Try it –
In the entries that follow, find the line containing "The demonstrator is"; from there, copy every line exactly through the line containing "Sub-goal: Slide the".

Data for analysis –
━━━━

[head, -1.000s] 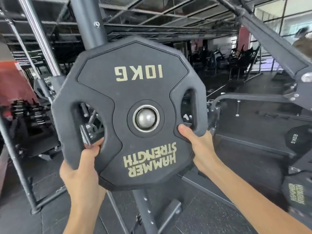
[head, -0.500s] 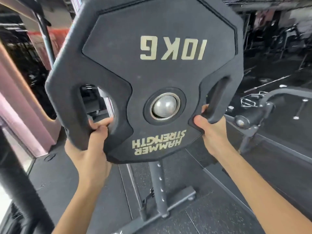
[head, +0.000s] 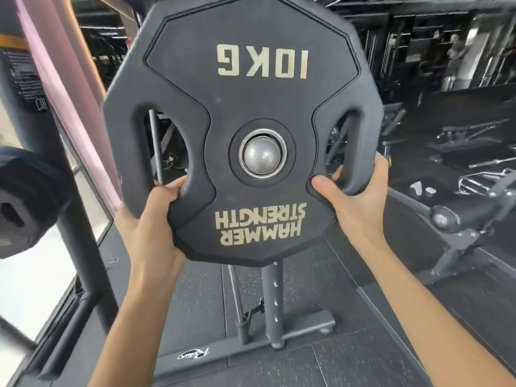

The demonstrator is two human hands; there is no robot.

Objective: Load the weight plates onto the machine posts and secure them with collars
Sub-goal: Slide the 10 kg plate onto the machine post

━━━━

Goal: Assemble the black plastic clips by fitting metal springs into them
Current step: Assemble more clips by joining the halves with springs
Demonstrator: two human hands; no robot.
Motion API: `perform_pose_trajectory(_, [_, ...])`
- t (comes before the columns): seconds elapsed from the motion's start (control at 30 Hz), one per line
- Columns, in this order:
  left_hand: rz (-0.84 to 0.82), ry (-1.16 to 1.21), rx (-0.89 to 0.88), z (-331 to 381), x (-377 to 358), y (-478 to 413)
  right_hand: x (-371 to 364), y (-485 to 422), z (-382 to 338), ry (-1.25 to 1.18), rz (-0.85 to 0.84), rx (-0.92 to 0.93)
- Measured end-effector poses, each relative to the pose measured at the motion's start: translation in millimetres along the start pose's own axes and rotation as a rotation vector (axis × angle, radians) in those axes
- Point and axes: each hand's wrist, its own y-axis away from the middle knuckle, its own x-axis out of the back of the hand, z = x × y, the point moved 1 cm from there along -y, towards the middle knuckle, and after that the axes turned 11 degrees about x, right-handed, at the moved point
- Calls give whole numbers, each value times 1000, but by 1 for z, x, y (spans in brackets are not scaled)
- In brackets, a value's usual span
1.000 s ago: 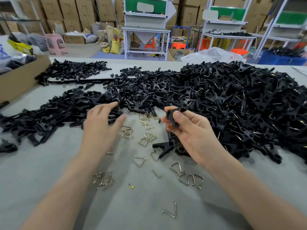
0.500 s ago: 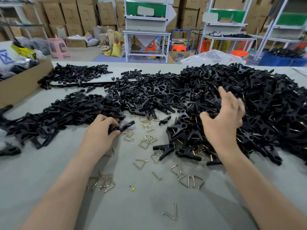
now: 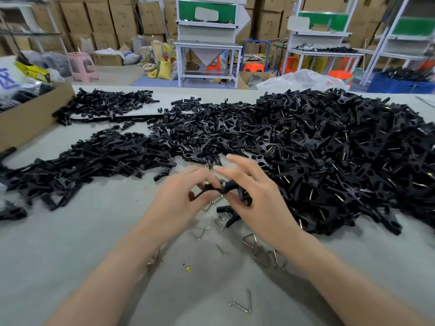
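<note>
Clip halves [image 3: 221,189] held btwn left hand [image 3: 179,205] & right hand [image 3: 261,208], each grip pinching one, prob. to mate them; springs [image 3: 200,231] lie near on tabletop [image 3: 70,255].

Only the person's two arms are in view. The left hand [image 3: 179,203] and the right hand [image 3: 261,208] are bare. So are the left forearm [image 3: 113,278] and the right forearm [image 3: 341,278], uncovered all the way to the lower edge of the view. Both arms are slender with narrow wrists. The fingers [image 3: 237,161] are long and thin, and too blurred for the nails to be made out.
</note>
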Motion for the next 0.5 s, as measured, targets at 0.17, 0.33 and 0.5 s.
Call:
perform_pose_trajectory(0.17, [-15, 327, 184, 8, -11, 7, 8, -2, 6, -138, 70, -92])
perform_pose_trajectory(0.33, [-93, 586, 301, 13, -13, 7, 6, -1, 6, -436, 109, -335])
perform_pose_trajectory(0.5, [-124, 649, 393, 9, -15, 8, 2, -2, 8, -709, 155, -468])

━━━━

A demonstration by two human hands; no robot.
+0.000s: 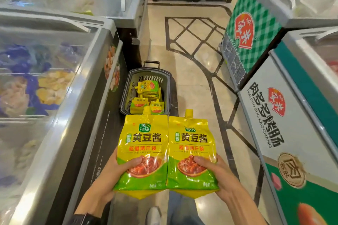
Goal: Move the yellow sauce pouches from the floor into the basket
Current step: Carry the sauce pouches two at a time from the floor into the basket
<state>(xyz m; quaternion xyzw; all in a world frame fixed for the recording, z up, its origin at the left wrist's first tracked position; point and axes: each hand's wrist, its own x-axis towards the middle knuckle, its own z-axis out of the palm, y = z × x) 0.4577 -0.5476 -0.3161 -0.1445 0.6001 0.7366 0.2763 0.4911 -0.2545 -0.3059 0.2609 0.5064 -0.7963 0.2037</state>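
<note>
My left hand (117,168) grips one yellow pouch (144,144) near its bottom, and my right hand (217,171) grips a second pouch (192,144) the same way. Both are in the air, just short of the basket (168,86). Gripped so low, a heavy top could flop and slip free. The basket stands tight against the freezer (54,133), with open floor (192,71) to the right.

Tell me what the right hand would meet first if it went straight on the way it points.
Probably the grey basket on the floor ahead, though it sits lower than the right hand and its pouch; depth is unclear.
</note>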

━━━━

Answer space –
The demonstrator is two human hands; there is no robot.

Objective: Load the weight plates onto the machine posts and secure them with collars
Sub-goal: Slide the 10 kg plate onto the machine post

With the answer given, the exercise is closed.